TASK DESCRIPTION: Your task is to return the listing below word for word, without any of its images.
DATA BELOW START
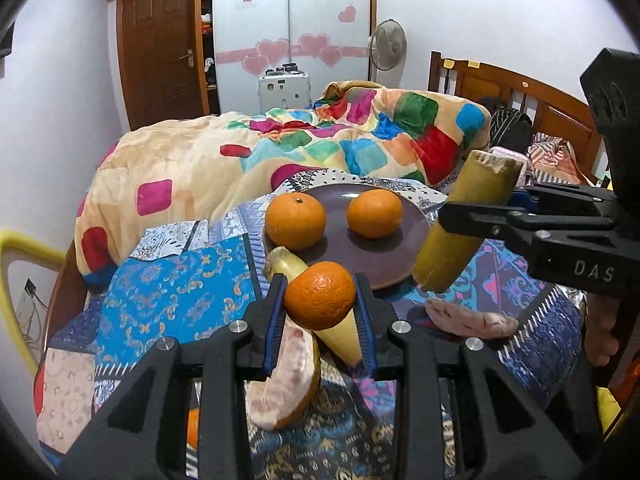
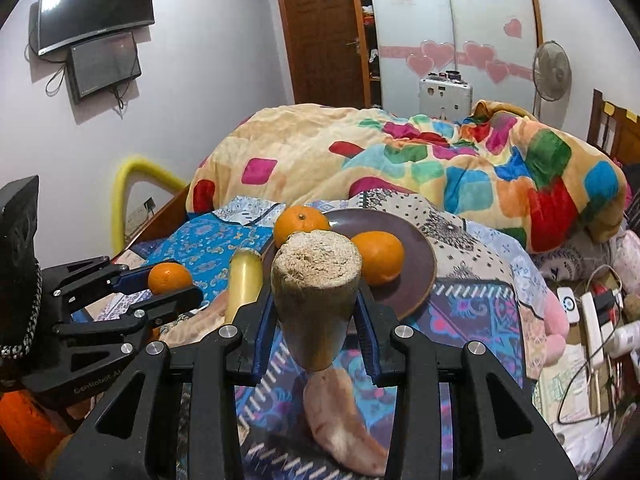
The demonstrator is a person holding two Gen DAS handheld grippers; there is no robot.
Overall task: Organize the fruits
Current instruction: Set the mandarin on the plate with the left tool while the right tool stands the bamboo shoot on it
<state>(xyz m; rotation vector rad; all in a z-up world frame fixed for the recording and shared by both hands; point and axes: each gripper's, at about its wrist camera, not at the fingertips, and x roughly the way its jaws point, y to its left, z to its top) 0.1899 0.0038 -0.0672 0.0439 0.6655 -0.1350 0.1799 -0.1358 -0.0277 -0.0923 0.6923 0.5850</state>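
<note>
Jaws of the left gripper point(image 1: 322, 312) are clamping an orange point(image 1: 320, 295) above the patterned bedspread point(image 1: 176, 292), jaws of the right gripper point(image 2: 316, 320) are squeezing a sugarcane piece point(image 2: 316, 292), and both are seemingly heading for the brown plate point(image 1: 400, 240) beyond, calling for gentle lowering beside its two oranges point(image 1: 295, 221).

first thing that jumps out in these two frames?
Both claws are loaded: the left claw is shut on an orange, the right claw on a sugarcane piece. Just beyond them, a brown plate on the patterned bedspread holds two more oranges.
</note>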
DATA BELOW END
EXERCISE SOLUTION:
The demonstrator is a person holding two Gen DAS handheld grippers; there is no robot.
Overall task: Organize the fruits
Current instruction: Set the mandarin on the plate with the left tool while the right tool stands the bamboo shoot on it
<state>(xyz m; rotation vector rad; all in a z-up world frame fixed for the recording and shared by both hands; point and axes: each gripper's, at about its wrist camera, not at the fingertips, and x roughly the way its jaws point, y to its left, z to its top) 0.1899 0.0038 -0.0672 0.0439 0.6655 -0.1350 0.1799 -0.1358 -0.0277 -0.0923 0.6923 0.5850</state>
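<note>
Jaws of the left gripper point(image 1: 322, 312) are clamping an orange point(image 1: 320, 295) above the patterned bedspread point(image 1: 176, 292), jaws of the right gripper point(image 2: 316, 320) are squeezing a sugarcane piece point(image 2: 316, 292), and both are seemingly heading for the brown plate point(image 1: 400, 240) beyond, calling for gentle lowering beside its two oranges point(image 1: 295, 221).

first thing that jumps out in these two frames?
Both claws are loaded: the left claw is shut on an orange, the right claw on a sugarcane piece. Just beyond them, a brown plate on the patterned bedspread holds two more oranges.
</note>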

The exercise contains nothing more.